December 2016
- Heiko Braun
- Clement Escoffier
- Heiko Rupp
This document defines a health check specification to be used by components that need to ensure a compatible wireformat, agreed upon semantics and possible forms of interactions between system components that need to determine the “liveliness” of computing nodes in a bigger system.
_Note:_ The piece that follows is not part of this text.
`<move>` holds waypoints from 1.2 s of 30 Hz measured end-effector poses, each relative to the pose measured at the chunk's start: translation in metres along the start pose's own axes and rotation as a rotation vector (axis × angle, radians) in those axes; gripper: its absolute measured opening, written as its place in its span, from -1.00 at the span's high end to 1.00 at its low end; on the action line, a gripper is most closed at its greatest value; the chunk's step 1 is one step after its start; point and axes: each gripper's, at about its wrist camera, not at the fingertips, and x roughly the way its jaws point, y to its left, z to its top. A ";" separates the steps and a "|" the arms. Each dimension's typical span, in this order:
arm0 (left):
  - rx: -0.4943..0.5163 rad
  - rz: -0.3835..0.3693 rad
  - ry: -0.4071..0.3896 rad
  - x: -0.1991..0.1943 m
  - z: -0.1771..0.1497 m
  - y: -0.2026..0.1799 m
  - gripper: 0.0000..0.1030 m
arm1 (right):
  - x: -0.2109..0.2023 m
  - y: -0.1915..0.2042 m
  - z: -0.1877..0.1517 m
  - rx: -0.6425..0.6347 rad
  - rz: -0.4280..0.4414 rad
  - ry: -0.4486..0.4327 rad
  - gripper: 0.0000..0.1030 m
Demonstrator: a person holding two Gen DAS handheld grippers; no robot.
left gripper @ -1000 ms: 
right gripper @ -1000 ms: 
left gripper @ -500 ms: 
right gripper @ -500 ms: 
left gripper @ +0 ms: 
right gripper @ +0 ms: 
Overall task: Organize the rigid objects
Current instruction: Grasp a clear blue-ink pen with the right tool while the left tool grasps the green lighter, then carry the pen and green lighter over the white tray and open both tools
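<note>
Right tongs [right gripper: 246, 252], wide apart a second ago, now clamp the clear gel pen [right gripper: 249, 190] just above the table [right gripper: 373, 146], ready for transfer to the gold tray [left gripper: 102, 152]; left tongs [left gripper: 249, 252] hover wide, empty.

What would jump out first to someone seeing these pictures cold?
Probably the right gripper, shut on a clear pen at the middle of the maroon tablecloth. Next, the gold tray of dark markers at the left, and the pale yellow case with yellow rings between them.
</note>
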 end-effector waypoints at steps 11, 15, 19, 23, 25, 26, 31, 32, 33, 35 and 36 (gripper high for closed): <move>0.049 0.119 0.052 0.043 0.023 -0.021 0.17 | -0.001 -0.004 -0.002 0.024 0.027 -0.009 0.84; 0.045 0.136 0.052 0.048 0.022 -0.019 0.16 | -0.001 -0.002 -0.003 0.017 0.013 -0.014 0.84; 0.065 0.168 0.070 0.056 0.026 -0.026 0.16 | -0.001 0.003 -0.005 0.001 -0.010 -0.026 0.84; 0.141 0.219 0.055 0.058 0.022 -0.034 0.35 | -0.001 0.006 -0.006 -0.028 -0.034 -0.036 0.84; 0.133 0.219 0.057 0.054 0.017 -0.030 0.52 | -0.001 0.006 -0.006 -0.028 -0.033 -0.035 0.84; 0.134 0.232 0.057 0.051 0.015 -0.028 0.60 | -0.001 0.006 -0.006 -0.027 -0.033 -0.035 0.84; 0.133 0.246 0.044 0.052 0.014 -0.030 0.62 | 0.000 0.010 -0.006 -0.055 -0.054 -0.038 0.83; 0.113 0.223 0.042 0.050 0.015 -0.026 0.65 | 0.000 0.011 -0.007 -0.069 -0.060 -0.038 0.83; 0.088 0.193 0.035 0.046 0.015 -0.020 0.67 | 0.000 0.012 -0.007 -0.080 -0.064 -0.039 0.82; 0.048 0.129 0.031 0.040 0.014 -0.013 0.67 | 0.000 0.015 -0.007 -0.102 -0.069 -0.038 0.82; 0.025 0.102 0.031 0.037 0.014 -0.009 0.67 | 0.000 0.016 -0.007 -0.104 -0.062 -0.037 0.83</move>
Note that the force of these words is modified by the requirement level of the document in which they are used.
-
MUST This word, or the terms "REQUIRED" or "SHALL", mean that the definition is an absolute requirement of the specification.
-
MUST NOT This phrase, or the phrase "SHALL NOT", mean that the definition is an absolute prohibition of the specification.
-
SHOULD This word, or the adjective "RECOMMENDED", mean that there may exist valid reasons in particular circumstances to ignore a particular item, but the full implications must be understood and carefully weighed before choosing a different course.
-
SHOULD NOT This phrase, or the phrase "NOT RECOMMENDED" mean that there may exist valid reasons in particular circumstances when the particular behavior is acceptable or even useful, but the full implications should be understood and the case carefully weighed before implementing any behavior described with this label.
-
MAY – This word, or the adjective “OPTIONAL,” mean that an item is truly discretionary.
###Contributors
- WildFly Swarm
- Eclipse Vert.x
- Hawkular Specification
The rationale for health checks in is to signal the state of a computing node to other machines (i.e. kubernetes service controller). It’s not intended (although could be used) as a monitoring solution for humans.
- MUST be compatibility with Kubernetes health checks: http://kubernetes.io/docs/user-guide/liveness/
- MUST be appropriate for machine-to-machine communication
- SHOULD give enough information for a human administrator
Term | Description |
---|---|
Producer | The service/application that is checked |
Consumer | The probing end, usually a machine, that needs to verify the liveness of a Producer |
Health Check Procedure | The code executed to determine the liveliness of a Producer |
Producer Outcome | The overall outcome, determined by considering all health check procedure results |
Health check procedure result | The result of single check |
- Consumer invokes the health check of a Producer through any of the supported protocols
- Producer enforces security constraints on the invocation (i.e authentication)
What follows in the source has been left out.